Data corruption in Vala with ThreadPool


I'm currently working on a project that requires me to queue network packets to be processed. I have a ThreadPool with a maximum of 25 threads that processes these packets when they are available. However, when passing the packet data (encapsulated in a class) to the thread_proc method associated with the ThreadPool, the data is being corrupted. I declare my ThreadPool variable like so:

pool = new ThreadPool<Packet>((Func<Packet>)thread_proc, 25, false);

This is the thread method that checks the available packets:

void* run()
{
    while (true)
    {
        var packet = packets.poll();

        try
        {
            pool.push(packet);
        }
        catch (ThreadError e)
        {
            error(e.message);
        }
    }

    return null;
}

"packets" is a BlockingQueue (custom blocking queue using a mutex) of the following class:

class Packet : Object
{
    public unowned ClientHandler client;
    public uint8[] data;
    public int index;
    public int size;

    public Packet(ClientHandler client, uint8[] data, int index, int size)
    {
        this.client = client;
        this.data = data;
        this.index = index;
        this.size = size;
    }
}

The above class is what contains the actual packet data (the "data" var). By the time the Packet instance gets around to thread_proc, the variable values are all wrong...

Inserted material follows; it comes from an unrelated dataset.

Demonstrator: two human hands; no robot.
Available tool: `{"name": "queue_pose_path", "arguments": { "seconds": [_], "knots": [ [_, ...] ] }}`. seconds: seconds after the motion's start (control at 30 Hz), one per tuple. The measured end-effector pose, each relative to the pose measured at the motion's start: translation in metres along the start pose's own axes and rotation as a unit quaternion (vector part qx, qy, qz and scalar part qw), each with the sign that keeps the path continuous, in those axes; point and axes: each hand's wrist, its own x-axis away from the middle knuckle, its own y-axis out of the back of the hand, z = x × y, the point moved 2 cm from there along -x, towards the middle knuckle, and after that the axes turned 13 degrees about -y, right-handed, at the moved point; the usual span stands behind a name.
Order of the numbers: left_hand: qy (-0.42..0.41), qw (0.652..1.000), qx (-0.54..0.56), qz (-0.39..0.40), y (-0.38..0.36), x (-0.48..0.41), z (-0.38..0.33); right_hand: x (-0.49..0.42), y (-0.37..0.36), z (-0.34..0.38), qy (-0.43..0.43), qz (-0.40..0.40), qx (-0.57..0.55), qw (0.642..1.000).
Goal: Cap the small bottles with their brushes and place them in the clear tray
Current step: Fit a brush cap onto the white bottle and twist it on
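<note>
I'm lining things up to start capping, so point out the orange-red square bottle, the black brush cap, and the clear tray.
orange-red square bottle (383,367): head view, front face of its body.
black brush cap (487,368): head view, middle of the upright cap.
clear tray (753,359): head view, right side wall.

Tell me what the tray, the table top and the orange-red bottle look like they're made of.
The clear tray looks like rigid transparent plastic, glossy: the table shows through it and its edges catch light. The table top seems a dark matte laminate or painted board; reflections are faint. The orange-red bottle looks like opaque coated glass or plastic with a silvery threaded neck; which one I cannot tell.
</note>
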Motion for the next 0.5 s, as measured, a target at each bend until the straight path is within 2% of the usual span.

Any help as to why this is happening and a possible solution would be much appreciated. Thank you in advance.

~ Michael K.


Solution

  • I just pushed a commit to valac git which will let Vala automatically manage the data. It would have broken backwards compatibility, so you'll have to use the new constructor (ThreadPool.with_owned_data) and method (add instead of push).

    If you want to avoid a dependency on valac git, you can just do a packet.ref () before pushing it, then packet.unref () at the end of your callback (thread_proc). There is an example at https://bugzilla.gnome.org/attachment.cgi?id=214884.

    Note that casting thread_proc in the ThreadPool constructor could break the new memory management stuff. Frankly, you should really just avoid casting delegates... it's a great way to get in trouble. It's much better to just fix your function (thread_proc in this case) to have the correct signature.